Yue Liu,Thanh Le-Cong,Ratnadira Widyasari,Chakkrit Tantithamthavorn,Li Li,Xuan-Bach D. Le,David Lo
Abstract:Since its introduction in November 2022, ChatGPT has rapidly gained popularity due to its remarkable ability in language understanding and human-like responses. ChatGPT, based on GPT-3.5 architecture, has shown great promise for revolutionizing various research fields, including code generation. However, the reliability and quality of code generated by ChatGPT remain unexplored, raising concerns about potential risks associated with the widespread use of ChatGPT-driven code generation. In this paper, we systematically study the quality of 4,066 ChatGPT-generated code implemented in two popular programming languages, i.e., Java and Python, for 2,033 programming tasks. The goal of this work is three folds. First, we analyze the correctness of ChatGPT on code generation tasks and uncover the factors that influence its effectiveness, including task difficulty, programming language, time that tasks are introduced, and program size. Second, we identify and characterize potential issues with the quality of ChatGPT-generated code. Last, we provide insights into how these issues can be mitigated. Experiments highlight that out of 4,066 programs generated by ChatGPT, 2,756 programs are deemed correct, 1,082 programs provide wrong outputs, and 177 programs contain compilation or runtime errors. Additionally, we further analyze other characteristics of the generated code through static analysis tools, such as code style and maintainability, and find that 1,930 ChatGPT-generated code snippets suffer from maintainability issues. Subsequently, we investigate ChatGPT’s self-repairing ability and its interaction with static analysis tools to fix the errors uncovered in the previous step. Experiments suggest that ChatGPT can partially address these challenges, improving code quality by more than 20%, but there are still limitations and opportunities for improvement. Overall, our study provides valuable insights into the current limitations of ChatGPT and offers a roadmap for future research and development efforts to enhance the code generation capabilities of AI models like ChatGPT.
What problem does this paper attempt to address?
### Problems the paper attempts to solve
This paper aims to systematically study the quality issues of the code generated by ChatGPT. Specifically, the paper has three objectives:
1. **Analyze the correctness of ChatGPT in code - generation tasks**:
- Research the performance of the code generated by ChatGPT in different programming tasks, including the influence of factors such as task difficulty, programming languages, task introduction time, and program size on the effectiveness of ChatGPT.

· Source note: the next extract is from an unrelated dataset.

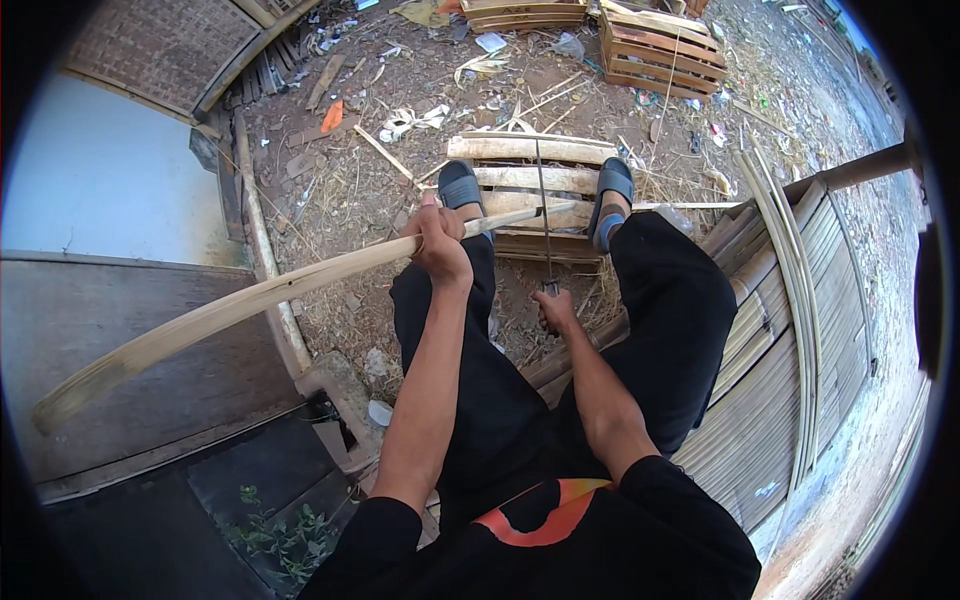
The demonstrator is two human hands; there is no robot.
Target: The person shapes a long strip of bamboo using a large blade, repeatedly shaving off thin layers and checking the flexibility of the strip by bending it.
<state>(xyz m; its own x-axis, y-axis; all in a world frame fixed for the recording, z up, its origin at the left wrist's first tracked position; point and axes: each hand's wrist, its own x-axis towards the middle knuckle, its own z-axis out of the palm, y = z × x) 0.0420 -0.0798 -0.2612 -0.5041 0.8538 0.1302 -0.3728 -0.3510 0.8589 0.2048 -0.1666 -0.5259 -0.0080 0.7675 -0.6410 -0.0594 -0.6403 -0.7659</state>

2. **Identify and characterize the quality problems of ChatGPT - generated code**:
- Through experiments and static analysis tools, identify common quality problems in the code generated by ChatGPT, such as compilation errors, runtime errors, output errors, code style, and maintainability issues.
3. **Explore how to mitigate these problems**:
- Through different prompting strategies, use static analysis tools and runtime error feedback to guide ChatGPT to fix the quality problems in the generated code and evaluate its self - repair ability.
### Experimental design and results
To achieve the above objectives, the author conducted the following experiments:
- **Data collection**:
- Collected 2,033 programming tasks from LeetCode, covering tasks of different difficulty levels (easy, medium, difficult).
- For each task, ChatGPT generated code in two languages, Java and Python.
- **Performance evaluation**:
- Use LeetCode's test suite to evaluate whether the code generated by ChatGPT can pass all test cases.
- The results show that among the 4,066 generated programs, 2,756 programs are considered correct, 1,082 programs have output errors, and 177 programs contain compilation or runtime errors.
- **Code quality analysis**:
- Use static analysis tools (such as Pylint, Flake8, PMD, CheckStyle) to further analyze other characteristics of the generated code, such as code style and maintainability.
- It was found that 1,930 code fragments generated by ChatGPT have maintainability problems.
- **Self - repair ability evaluation**:
- Through different repair prompts, evaluate the performance of ChatGPT in fixing code quality problems.
- Experiments show that ChatGPT can partially solve these problems and improve code quality by more than 20%, but there is still room for improvement.
### Main findings
1. **Performance**:
- ChatGPT performs best on simple tasks, and its performance gradually declines as the task difficulty increases.
- For example, for simple Python tasks, ChatGPT has a pass rate of 89%, while for difficult tasks, the pass rate drops to 40%.
2. **Common quality problems**:
- The generated code often has compilation and runtime errors, output errors, code style, and maintainability problems.
- Even if the test cases are passed, the generated code may still have style and maintainability problems. For example, 53% of Java code and 37% of Python code have these problems.
3. **Self - repair ability**:
- ChatGPT can partially fix code quality problems by receiving feedback from static analysis tools and runtime errors.
- The repair effect varies depending on the feedback information, programming languages, and code quality problems.
### Summary
This paper, through a systematic study of the code generated by ChatGPT, reveals its reliability and quality status in code - generation tasks, identifies common quality problems, and provides suggestions for improving code quality. These findings provide valuable references for future research and development.